Burkina Faso (6)

    - Sólo les expliqué de qué iba el negocio – dijo Cristina.
    - Y lo de aquella golfa – dijo Carol -, esa vecina tuya que se te quería ligar y siempre te daba la espalda y se agachaba a recoger algo cuando coincidíais en el rellano del ascensor.
    - ¿Qué? – dijo Fredy.
    Cristina se levantó de un salto.
    - Venga – dijo -, tómate una copa con nosotras. Conocemos una discoteca genial.
    Fredy se puso en pie muy serio:
    - Mañana por la noche vamos al casino. Pero antes de continuar tenéis que tener una cosa bien clara.
    Las hermanastras también se levantaron, mirándole con cara de suficiencia y cogiendo sus bolsos para salir.
    - Que quede bien clarito que esto lo dirijo yo – dijo Fredy.
    Lo que empezaba a estar clarito para Morris nada más las vio salir del patio en compañía de Fredy, el chulín del Burkina Faso que tan bien conocía, era que planeaban algo. Algo más parecido a un delito que a una acampada en la montaña. Subieron a un taxi y dieron la dirección de una discoteca. Morris pensó aprovechar su ausencia para colocar micrófonos en el piso, pero algo le dijo que debía seguirles. El taxi lo conducía un hombre mayor que no paraba de hablar, cruzando el barrio hippy con entusiasmo.
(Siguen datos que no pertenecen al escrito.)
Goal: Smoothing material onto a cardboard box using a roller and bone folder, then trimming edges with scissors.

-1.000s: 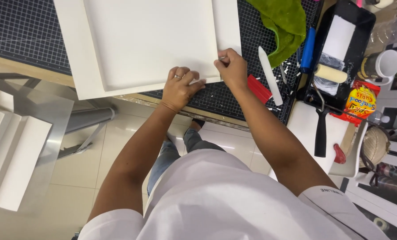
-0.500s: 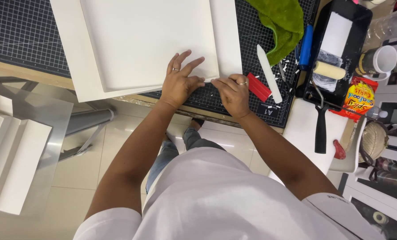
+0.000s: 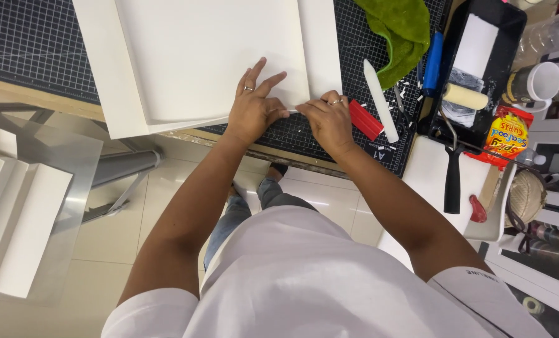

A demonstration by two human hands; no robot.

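Both hands on near edge of white board point(image 3: 210, 56), upper centre of frame, overhanging the black cutting mat point(image 3: 29, 44). Left hand point(image 3: 254, 109) flat, fingers spread, pressing down; right hand point(image 3: 329, 122) curled, pinching the edge. Risk: uneven pressure may crease or shift the board; overhanging corner could tip. Count: one board, one mat, one red block point(image 3: 365, 119), one white stick point(image 3: 380, 100), one green cloth point(image 3: 400, 31), one roller point(image 3: 464, 96).
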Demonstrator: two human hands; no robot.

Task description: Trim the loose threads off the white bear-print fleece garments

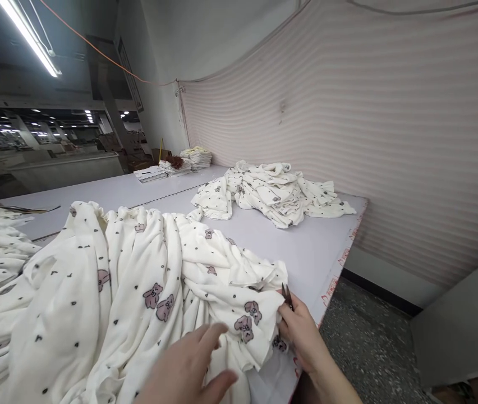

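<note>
Several mauve bears [165, 308] dotted the rumpled white cloth [129, 275]; near the table's [318, 241] right edge, the right hand's [300, 331] grip clamped cloth and snips [288, 297], the left hand's [191, 367] spread apart.

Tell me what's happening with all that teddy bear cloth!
A person is handling a big heap of white bear-print cloth on a table. The right hand pinches the cloth's edge and also holds what look like small dark snips. The left hand is spread open over the cloth; it's blurred, so I can't tell if it touches. Another crumpled pile lies farther back.
</note>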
Al detenerse en un semáforo se giró y dijo:
    - ¿Les entretienen las historias que cuento?
    - En absoluto – dijo Fredy.
    - Pues fuera – dijo el taxista.
    - ¿Qué?
    - ¡Fuera! ¡Largo! Tienen que bajarse. ¿No me ha oído, señorita?
    - Sí, ya voy – dijo Carol.
    El taxista agitaba una botella vacía de vodka que Dios sabe de dónde salió. Tenía el rostro desencajado y un ojo parecía llorarle. Repetía:
    - Tienen que bajarse.
    Caminando calle abajo, Fredy decía:
    - Vaya tipo más loco.
    - ¿Quién? – preguntó Carla.
    - Pues el del taxi – dijo Fredy -, ¿quién va a ser? Estamos listos con tu otra amiga – le dijo a Cristina -. No sé si conseguiremos hacer algo con ella.
    - Yo sí – dijo Carol.
    - Yo también – dijo Cristina.
    - Menudo loco – dijo Fredy.
    - Lo peor – dijo Cristina – es que estamos muy lejos de la discoteca. Y por esta zona no pasan taxis.
    Fredy señaló un cruce de calles:
    - Por ahí tiene que pasar alguno.
    - ¿Dónde está tu coche? – dijo Cristina.
    - Lo vendí.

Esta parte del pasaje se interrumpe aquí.